• WORK INSTRUCTIONS:
Every line of the data should be written out exactly, with the pictures left out.

GIVEN MATERIAL Block Start

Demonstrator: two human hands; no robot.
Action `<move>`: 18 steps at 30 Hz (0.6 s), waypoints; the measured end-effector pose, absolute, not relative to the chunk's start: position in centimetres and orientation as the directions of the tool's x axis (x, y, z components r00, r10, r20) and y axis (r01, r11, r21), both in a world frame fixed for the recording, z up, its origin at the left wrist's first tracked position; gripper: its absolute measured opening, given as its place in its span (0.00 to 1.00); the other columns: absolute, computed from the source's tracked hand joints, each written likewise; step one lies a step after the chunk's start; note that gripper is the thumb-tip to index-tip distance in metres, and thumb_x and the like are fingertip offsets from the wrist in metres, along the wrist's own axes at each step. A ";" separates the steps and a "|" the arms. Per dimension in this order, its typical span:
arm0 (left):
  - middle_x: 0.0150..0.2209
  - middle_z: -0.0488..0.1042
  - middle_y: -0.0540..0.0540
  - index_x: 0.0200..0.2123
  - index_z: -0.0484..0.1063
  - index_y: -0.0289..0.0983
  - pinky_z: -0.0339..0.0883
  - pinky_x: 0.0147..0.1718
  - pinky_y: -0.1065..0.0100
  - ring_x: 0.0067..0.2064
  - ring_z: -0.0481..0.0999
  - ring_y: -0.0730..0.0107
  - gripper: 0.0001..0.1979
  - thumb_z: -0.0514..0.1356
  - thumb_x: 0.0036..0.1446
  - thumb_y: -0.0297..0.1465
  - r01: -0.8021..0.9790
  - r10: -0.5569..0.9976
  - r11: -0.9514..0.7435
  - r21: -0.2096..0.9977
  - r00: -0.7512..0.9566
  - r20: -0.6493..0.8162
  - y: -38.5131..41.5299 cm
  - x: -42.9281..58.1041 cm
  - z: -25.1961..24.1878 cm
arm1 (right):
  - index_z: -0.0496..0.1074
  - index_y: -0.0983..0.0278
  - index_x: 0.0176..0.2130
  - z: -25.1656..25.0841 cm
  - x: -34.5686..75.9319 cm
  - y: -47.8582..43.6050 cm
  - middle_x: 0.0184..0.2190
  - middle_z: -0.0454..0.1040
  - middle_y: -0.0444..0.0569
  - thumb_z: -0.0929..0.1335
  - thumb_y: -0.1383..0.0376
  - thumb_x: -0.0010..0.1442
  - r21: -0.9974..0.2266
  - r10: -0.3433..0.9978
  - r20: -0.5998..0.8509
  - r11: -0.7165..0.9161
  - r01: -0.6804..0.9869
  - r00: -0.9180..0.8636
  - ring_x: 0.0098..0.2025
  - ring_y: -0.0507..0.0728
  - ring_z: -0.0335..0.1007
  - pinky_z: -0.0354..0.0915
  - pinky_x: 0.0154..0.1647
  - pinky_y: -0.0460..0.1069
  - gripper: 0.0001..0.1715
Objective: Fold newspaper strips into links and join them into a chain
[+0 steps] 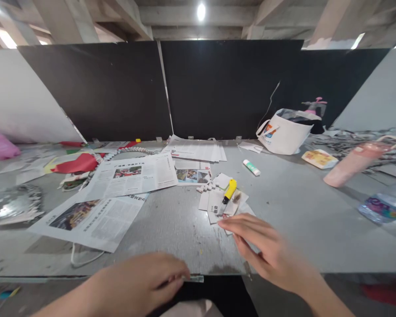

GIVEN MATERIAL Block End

• TASK SOLUTION:
Demonstrator: two human hands; no robot.
Action `<move>`: 18 steps at 30 Hz (0.6 s), waypoints; the measured end-effector pose, absolute, not relative to the chunk's start: position in centimetres and orientation as the directions of the tool's x axis (x, y, z components r00, r10, r20) and y axis (r01, r11, r21), both in a world frame fixed for the recording, z up, its origin at the left wrist's first tracked position; gripper: its absolute measured opening, given as its place in its span (0.00 to 1.00); the other columns: absolute, computed from the source's tracked hand joints, each written likewise; step one lies a step after the chunk's start; note that gripper is the thumb-tip to index-tip distance in metres, and thumb_x and the like are fingertip offsets from the wrist in metres, along the wrist's own axes at each step. A ";" separates the steps and a "|" the arms. Per dimension in this order, its typical span:
arm0 (left):
  - middle_x: 0.0150..0.2209
  - middle_z: -0.0488..0.1042
  - middle_y: -0.0540..0.0540
  - index_x: 0.0200..0.2123
  - index_z: -0.0484..0.1063
  - index_y: -0.0289..0.0983
  - pinky_z: -0.0339..0.0883
  - pinky_x: 0.0147..0.1718
  - pinky_y: -0.1065..0.0100
  - ring_x: 0.0067..0.2064
  - ring_z: -0.0481..0.0999
  - ring_y: -0.0730..0.0107
  - gripper: 0.0001..0.1979
  - thumb_z: -0.0514..0.1356
  - thumb_x: 0.0036..0.1446
  - thumb_y: -0.0297..0.1465
  - r01: -0.8021..0.9790
  - r10: -0.5569..0.9976
  - r11: -0.9514..0.7435
  - r21: -0.2096..0.9977
  - r00: -0.7512..0.9566
  - r20: -0.6493..0.8162
  - y: -38.5131..41.5299 cm
  - x: -42.9281..58.1041 cm
  - z: -25.1961..24.1878 cm
arm1 (right):
  - index_z: -0.0496..0.1074
  - index_y: -0.0983..0.0278
  - index_x: 0.0176..0.2130
  - z: -25.1656..25.0841 cm
  - x: -34.5686..75.9319 cm
  - y: -47.8582..43.6050 cm
  - middle_x: 0.0184..0.2190
  - middle_z: -0.0454..0.1040
  - middle_y: -0.0444..0.0569
  - thumb_z: -0.0929..0.1335
  - thumb_y: -0.1383..0.0376
  - thumb_x: -0.0010..0.1442
  - r21: -0.9974..0.2266
  - r10: -0.3433..0.9978
  - r20: -0.5998..0.8509
  - r11: -0.7165..0.9161
  - r01: -0.6804..0.9869
  - r00: -0.9180..0.8636
  - ring_x: 0.0098..0.2025
  - ring_y: -0.0507..0.0728
  - ring_z: -0.0335..0.1007
  - pinky_z: -0.0354..0.0915
  - pinky_x: 0.0154..0.1647
  - pinky_y: -0.0460..0.1069
  - gripper: 0.0001..0.1715
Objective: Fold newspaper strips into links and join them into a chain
[+0 steps] 

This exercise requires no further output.